(Stored dataset items)
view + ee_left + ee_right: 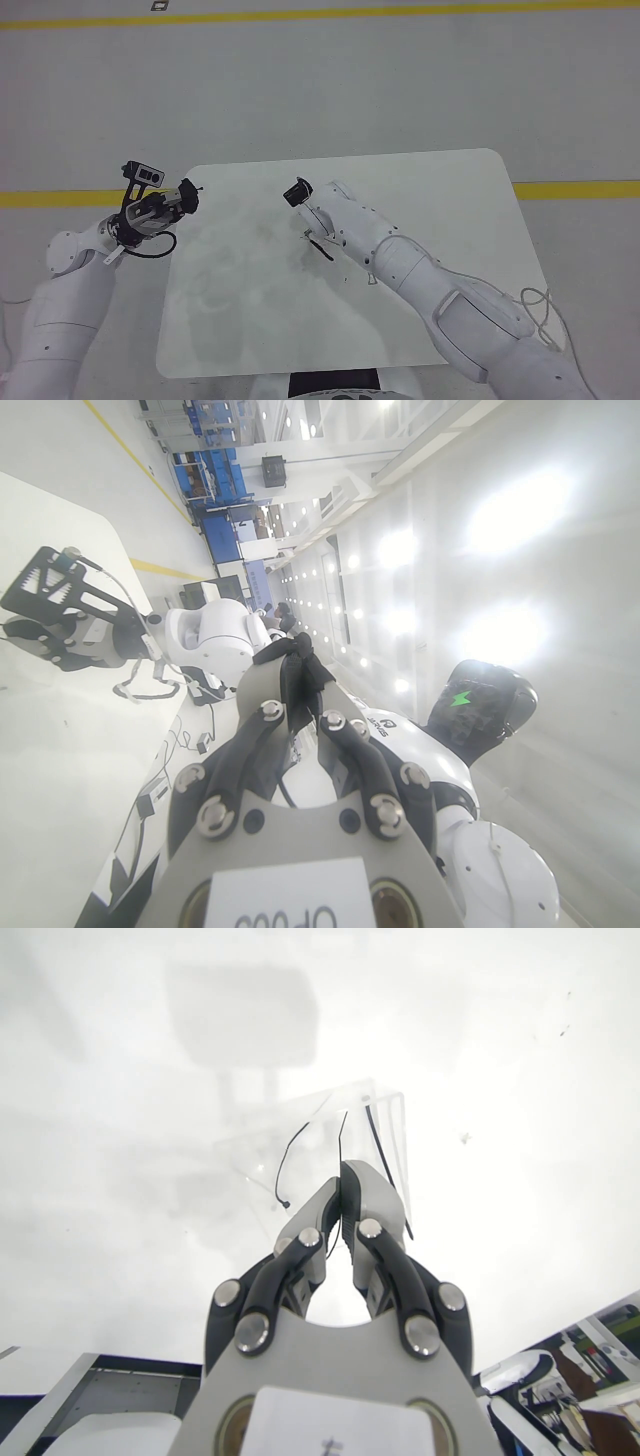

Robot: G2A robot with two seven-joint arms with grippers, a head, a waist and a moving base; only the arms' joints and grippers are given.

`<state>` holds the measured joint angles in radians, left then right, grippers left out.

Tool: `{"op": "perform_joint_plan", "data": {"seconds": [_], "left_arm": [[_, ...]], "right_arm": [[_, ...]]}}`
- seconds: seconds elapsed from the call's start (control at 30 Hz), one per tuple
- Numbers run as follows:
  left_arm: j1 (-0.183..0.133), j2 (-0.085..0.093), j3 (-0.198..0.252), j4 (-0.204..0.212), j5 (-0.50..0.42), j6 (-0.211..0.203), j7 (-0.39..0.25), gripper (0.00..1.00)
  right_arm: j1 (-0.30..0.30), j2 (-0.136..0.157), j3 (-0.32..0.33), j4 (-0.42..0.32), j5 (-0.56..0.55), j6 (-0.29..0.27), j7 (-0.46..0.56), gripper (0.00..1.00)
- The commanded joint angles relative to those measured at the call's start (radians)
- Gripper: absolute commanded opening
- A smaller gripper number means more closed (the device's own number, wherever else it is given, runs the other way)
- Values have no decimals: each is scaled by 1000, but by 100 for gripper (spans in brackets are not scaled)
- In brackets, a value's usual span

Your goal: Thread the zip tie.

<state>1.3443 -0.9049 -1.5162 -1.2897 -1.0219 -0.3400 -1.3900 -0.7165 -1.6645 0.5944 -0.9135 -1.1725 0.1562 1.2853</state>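
Note:
My right gripper (341,1178) is low over the white table (125,1128), shut on a thin black zip tie (342,1138) whose free end sticks out past the fingertips. A second thin black tie (280,1178), with its small head at one end, curves just beside the fingertips. A thicker black tie (382,1158) leans along a clear plastic stand (395,1100). In the top view the black ties (321,246) show under the right wrist near the table's middle. My left gripper (188,196) hovers at the table's left edge, tilted upward, its fingers (292,680) shut on nothing visible.
The white table (450,200) has rounded corners and open surface all around the right wrist. From the left wrist view, the right arm's wrist and black camera bracket (55,590) show farther off over the table. Loose cables (150,692) hang past the table's edge.

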Motion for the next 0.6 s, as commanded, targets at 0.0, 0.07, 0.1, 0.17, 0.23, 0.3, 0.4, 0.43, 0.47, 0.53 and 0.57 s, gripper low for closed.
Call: {"op": "perform_joint_plan", "data": {"seconds": [0.0,0.07,0.1,0.17,0.23,0.3,0.4,0.43,0.47,0.53,0.57], "left_arm": [[0,0,0,0,0,0,0,0],[0,0,0,0,0,0,0,0],[0,0,0,0,0,0,0,0],[0,0,0,0,0,0,0,0],[0,0,0,0,0,0,0,0],[0,0,0,0,0,0,0,0],[0,0,0,0,0,0,0,0],[0,0,0,0,0,0,0,0],[0,0,0,0,0,0,0,0],[0,0,0,0,0,0,0,0],[0,0,0,0,0,0,0,0]], "right_arm": [[-6,9,27,-26,7,-9,11,0],[-13,19,58,-59,19,-14,27,0],[-17,28,82,-81,23,-18,42,0],[-30,41,122,-122,34,-26,64,0],[-47,60,171,-174,39,-37,95,0],[-68,76,215,-214,57,-48,105,0],[-91,99,269,-259,107,-85,105,0],[-91,99,269,-259,107,-85,105,0],[-91,99,269,-259,107,-85,105,0],[-91,99,269,-259,107,-85,105,0],[-91,99,269,-259,107,-85,105,0]]}}
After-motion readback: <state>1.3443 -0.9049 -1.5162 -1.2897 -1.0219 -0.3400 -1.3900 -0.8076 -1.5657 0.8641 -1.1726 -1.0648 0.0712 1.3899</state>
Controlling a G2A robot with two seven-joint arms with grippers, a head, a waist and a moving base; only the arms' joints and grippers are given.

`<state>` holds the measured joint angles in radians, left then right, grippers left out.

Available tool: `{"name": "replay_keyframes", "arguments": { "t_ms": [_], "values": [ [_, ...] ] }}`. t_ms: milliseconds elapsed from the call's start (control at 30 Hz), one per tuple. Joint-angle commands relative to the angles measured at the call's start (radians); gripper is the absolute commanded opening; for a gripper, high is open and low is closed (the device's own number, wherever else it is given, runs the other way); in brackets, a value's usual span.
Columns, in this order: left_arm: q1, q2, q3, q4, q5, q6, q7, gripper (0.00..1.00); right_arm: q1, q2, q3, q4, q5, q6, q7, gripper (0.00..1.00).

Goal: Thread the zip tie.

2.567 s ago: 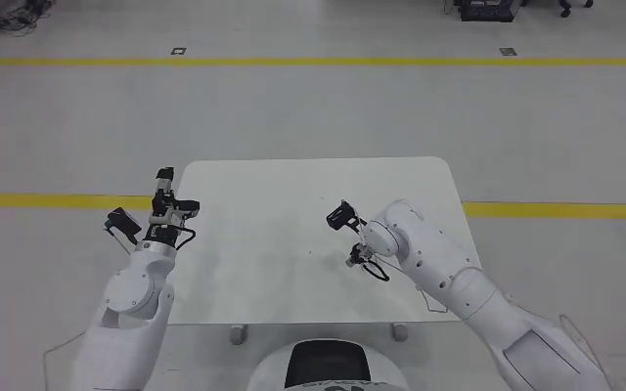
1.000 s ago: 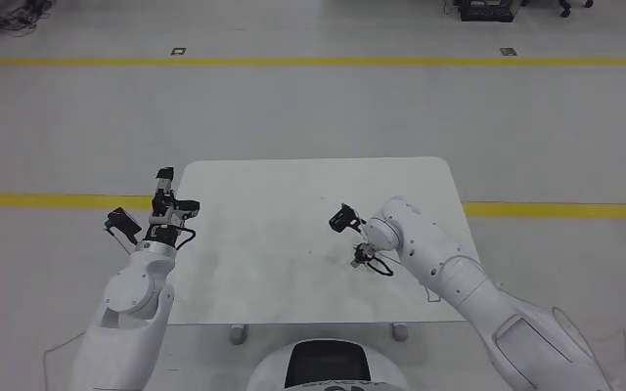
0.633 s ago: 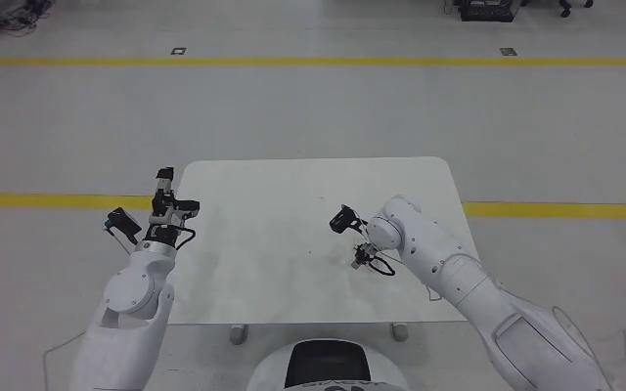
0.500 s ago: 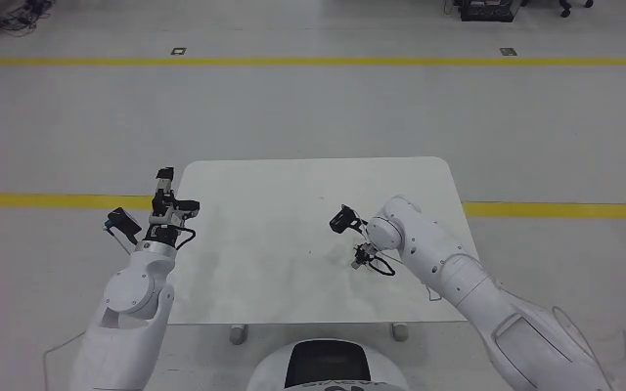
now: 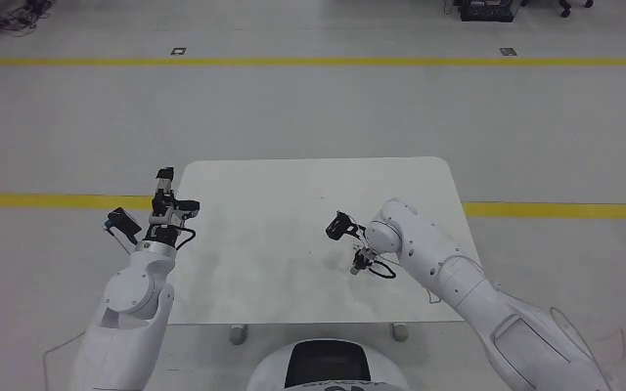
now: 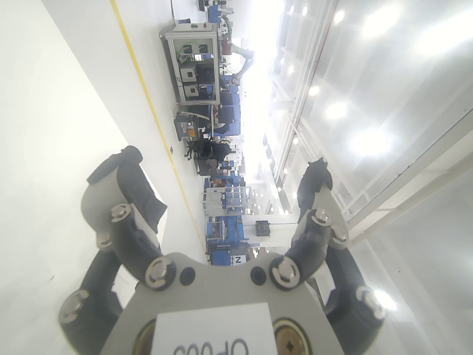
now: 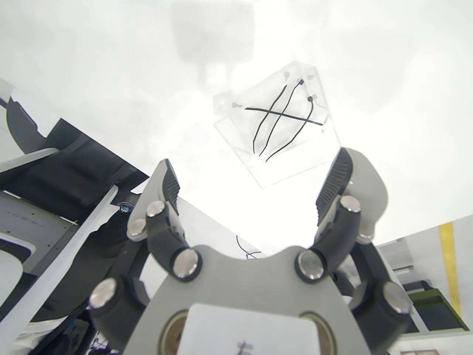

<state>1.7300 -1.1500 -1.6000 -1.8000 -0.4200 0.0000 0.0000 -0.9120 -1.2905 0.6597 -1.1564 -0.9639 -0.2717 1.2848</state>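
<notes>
White rectangular table [image 5: 293,195] is carrying the set-up. Right gripper [image 7: 255,158] is hanging over the table's right half, jaws spread wide and gripping nothing; left gripper [image 6: 221,160] is sitting at the table's left edge, likewise wide and empty. Clear square plastic box [image 7: 281,168] is lying on the table ahead of the right gripper, untouched, and three thin black zip ties [image 7: 279,113] are lying crossed inside it

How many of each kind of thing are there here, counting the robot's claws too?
Black zip ties: 3
Clear container holding them: 1
White table: 1
Grippers: 2 (left gripper, right gripper, both open)
Total: 7
</notes>
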Motion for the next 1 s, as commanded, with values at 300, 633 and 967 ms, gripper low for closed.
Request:
{"name": "replay_keyframes", "arguments": {
  "t_ms": [300, 633, 967],
  "values": [
    [0.0, 0.0, 0.0, 0.0, 0.0, 0.0, 0.0, 1.0, 0.0, 0.0, 0.0, 0.0, 0.0, 0.0, 0.0, 1.0],
    [0.0, 0.0, 0.0, 0.0, 0.0, 0.0, 0.0, 1.0, 0.0, 0.0, 0.0, 0.0, 0.0, 0.0, 0.0, 1.0],
    [0.0, 0.0, 0.0, 0.0, 0.0, 0.0, 0.0, 1.0, -0.007, 0.001, 0.002, -0.001, -0.006, 0.015, -0.021, 1.0]
  ]
}}
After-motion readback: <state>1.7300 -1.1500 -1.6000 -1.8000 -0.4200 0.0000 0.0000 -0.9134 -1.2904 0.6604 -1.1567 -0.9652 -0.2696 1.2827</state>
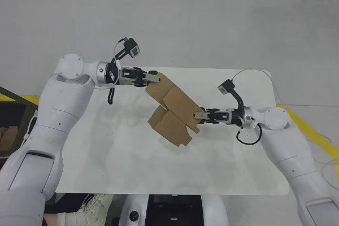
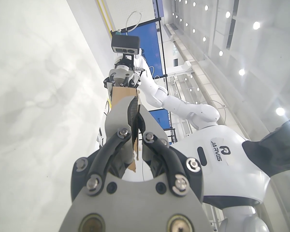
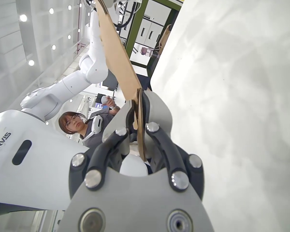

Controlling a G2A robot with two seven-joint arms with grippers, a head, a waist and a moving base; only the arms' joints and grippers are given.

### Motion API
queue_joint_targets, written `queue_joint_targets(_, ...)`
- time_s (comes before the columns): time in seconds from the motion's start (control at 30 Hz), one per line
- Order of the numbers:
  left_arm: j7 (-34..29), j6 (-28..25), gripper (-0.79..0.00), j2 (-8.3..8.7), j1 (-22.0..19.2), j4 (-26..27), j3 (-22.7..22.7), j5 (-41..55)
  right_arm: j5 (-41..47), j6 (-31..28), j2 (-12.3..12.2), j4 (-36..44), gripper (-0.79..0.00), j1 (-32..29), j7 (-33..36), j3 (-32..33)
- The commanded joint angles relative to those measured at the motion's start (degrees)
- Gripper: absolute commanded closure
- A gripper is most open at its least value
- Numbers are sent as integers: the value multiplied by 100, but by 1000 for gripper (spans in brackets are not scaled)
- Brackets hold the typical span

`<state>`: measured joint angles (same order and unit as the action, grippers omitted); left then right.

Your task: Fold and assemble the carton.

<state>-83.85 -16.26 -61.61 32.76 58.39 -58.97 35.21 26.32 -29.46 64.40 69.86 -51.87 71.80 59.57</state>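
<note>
"Carton: where is it?"
"Partly folded brown cardboard, held tilted over the middle of the white bench, stretched between my two arms."
"And your claws?"
"My left claw is clenched on its far-left end; my right claw grips its right edge, nearer me."

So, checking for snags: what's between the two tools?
The carton spans the whole stretch, left tool shut on one end, right tool on the other; the top view shows it.
</note>
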Motion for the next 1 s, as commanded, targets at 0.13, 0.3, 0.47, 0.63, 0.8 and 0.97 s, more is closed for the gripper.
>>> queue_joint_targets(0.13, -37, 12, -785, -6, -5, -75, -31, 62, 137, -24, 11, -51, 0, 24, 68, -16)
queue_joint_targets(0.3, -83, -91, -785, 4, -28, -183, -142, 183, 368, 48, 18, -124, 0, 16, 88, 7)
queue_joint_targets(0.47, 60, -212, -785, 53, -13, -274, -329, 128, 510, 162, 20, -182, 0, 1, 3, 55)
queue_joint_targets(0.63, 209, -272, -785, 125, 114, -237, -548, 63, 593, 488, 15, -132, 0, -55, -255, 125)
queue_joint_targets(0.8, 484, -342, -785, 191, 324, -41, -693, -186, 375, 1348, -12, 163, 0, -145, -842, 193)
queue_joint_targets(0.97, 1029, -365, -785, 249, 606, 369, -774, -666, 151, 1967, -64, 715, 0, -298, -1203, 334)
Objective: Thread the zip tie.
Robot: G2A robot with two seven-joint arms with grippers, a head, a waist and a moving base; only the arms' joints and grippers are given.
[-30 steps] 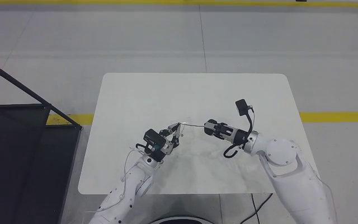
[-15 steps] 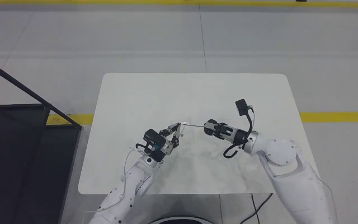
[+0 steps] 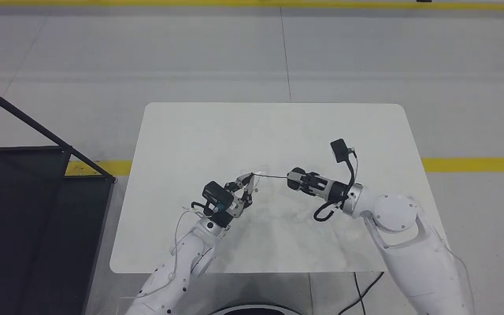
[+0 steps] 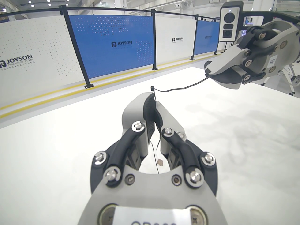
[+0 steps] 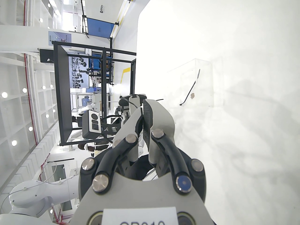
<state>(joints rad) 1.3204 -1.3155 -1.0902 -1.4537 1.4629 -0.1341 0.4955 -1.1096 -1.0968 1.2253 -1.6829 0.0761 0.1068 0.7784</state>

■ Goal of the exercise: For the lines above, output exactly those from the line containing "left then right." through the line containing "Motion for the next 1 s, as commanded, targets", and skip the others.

■ Task answer:
`<state>`: measured joint angles (same order and unit as the action, grippers omitted); left then right.

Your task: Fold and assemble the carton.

<state>-83.85 -16.26 -61.61 32.76 58.39 -58.97 35.21 26.32 -29.46 64.40 69.86 -51.87 71.80 59.57</state>
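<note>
"Carton: where is it?"
"Partly folded brown cardboard, held tilted over the middle of the white bench, stretched between my two arms."
"And your claws?"
"My left claw is clenched on its far-left end; my right claw grips its right edge, nearer me."

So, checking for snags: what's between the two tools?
The carton spans the whole stretch, left tool shut on one end, right tool on the other; the top view shows it.
</note>
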Motion for the next 1 s, as commanded, targets at 0.13, 0.3, 0.47, 0.63, 0.8 and 0.97 s, more is closed for the gripper.

What appears above is the complete answer.